------ Data provided ------
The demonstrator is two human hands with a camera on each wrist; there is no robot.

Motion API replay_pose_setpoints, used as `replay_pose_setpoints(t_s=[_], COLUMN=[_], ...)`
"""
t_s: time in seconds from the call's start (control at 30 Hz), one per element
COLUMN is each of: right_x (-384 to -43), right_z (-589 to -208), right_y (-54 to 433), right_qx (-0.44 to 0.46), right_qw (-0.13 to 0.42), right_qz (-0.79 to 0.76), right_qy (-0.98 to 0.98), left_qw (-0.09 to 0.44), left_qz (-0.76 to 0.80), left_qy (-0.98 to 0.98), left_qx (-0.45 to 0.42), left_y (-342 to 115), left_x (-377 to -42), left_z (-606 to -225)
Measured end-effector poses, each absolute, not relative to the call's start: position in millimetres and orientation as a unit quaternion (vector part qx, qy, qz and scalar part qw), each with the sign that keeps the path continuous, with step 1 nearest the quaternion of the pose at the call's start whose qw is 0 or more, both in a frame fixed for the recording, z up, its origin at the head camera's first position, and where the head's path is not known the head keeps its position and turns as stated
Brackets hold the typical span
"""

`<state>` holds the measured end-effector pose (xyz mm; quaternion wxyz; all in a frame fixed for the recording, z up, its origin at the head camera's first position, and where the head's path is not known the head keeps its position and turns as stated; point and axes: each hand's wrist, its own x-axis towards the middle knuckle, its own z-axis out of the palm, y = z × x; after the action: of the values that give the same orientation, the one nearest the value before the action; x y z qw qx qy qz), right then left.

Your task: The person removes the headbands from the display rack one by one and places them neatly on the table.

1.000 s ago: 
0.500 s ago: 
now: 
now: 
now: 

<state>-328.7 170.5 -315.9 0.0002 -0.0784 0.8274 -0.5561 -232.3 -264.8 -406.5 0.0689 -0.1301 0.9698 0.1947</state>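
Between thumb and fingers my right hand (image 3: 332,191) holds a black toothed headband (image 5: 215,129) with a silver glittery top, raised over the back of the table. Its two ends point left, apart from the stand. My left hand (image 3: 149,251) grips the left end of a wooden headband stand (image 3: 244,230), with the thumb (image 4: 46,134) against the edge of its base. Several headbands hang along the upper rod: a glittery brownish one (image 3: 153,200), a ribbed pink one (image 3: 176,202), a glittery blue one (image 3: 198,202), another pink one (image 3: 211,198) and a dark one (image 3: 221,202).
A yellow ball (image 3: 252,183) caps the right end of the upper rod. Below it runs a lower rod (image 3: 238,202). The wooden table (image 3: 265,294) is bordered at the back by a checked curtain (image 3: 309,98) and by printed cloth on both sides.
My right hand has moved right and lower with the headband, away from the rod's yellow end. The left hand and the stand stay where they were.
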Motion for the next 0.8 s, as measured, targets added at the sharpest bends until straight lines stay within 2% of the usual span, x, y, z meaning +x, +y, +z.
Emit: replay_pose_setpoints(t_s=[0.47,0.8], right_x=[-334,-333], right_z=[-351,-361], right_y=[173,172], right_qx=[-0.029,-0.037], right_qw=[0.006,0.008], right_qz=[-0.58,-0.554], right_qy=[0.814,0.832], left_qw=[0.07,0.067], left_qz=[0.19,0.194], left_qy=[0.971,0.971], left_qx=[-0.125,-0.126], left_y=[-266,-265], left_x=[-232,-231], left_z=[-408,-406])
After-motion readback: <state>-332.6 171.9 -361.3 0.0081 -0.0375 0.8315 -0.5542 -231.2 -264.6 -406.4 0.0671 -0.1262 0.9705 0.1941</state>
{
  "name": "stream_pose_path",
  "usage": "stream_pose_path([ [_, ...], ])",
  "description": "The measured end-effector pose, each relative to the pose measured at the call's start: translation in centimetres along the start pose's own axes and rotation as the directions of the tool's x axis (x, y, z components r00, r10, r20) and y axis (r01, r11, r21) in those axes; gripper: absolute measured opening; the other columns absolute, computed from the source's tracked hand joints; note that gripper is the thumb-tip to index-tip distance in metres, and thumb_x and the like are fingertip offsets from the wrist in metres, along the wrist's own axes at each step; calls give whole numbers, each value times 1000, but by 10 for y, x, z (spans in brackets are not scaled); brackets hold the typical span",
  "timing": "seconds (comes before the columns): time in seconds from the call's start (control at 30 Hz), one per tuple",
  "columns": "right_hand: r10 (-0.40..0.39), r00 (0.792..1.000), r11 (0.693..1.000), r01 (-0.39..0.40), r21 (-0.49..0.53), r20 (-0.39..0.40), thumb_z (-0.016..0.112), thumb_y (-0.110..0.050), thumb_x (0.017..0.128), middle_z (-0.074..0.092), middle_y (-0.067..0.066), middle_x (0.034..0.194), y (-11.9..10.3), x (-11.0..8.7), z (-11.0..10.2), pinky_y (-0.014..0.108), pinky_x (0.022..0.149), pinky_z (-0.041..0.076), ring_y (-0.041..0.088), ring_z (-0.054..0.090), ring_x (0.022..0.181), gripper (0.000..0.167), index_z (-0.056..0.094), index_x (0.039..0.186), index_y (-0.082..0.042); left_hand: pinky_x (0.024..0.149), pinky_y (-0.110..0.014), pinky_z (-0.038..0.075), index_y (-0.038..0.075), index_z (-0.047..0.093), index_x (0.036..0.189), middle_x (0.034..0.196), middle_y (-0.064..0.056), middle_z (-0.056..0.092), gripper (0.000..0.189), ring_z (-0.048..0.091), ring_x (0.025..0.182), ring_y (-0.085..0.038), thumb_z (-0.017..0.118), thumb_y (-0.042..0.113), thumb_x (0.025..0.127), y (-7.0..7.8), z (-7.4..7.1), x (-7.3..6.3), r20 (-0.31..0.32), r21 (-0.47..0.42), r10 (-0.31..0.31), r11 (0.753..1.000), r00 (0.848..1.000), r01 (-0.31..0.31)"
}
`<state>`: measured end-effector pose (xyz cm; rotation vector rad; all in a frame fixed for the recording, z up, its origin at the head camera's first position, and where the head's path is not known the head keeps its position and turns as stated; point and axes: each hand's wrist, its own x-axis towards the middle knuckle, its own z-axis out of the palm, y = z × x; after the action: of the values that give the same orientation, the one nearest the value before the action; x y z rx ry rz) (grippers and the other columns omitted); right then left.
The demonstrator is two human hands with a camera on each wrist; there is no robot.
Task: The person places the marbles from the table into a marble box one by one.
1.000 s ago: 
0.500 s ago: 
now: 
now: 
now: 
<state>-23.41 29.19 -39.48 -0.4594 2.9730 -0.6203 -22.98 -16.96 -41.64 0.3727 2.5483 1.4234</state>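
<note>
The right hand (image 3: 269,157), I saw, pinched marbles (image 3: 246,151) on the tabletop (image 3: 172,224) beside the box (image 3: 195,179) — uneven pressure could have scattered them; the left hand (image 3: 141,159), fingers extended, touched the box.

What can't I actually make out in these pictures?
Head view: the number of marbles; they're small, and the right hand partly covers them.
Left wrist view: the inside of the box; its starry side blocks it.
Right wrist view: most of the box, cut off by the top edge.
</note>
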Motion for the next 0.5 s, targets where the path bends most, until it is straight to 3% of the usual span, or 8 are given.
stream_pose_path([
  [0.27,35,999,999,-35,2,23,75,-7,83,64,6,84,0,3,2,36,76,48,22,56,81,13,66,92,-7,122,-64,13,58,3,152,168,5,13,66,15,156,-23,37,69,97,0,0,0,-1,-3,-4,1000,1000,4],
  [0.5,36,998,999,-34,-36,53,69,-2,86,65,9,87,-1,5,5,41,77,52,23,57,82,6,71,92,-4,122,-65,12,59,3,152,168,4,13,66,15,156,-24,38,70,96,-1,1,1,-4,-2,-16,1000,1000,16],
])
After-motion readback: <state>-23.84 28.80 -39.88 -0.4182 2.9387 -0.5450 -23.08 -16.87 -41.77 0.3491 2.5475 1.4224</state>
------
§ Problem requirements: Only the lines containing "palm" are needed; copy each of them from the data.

§ Exercise response:
`<state>` holds the measured end-effector pose (xyz mm; quaternion wxyz; all in a frame fixed for the recording, z up, its origin at the head camera's first position, and where the head's path is not known the head keeps its position and turns as stated; point and axes: each hand's wrist, its own x-axis towards the middle knuckle, its own z-axis out of the palm, y = z × x; after the action: of the values that give the same orientation, the one nearest the value before the action; x y z qw qx qy qz), right then left.
`<state>`: measured end-effector pose (xyz cm; rotation vector rad; all in a frame fixed for the recording, z up, its origin at the head camera's first position, and where the head's path is not known the head keeps its position and turns as stated; point and axes: each hand's wrist, its own x-axis towards the middle knuckle, its own z-axis out of the palm, y = z × x; after the action: of the values that give the same orientation, the one nearest the value before the action; x y z rx ry rz) (grippers and the other columns omitted); right then left.

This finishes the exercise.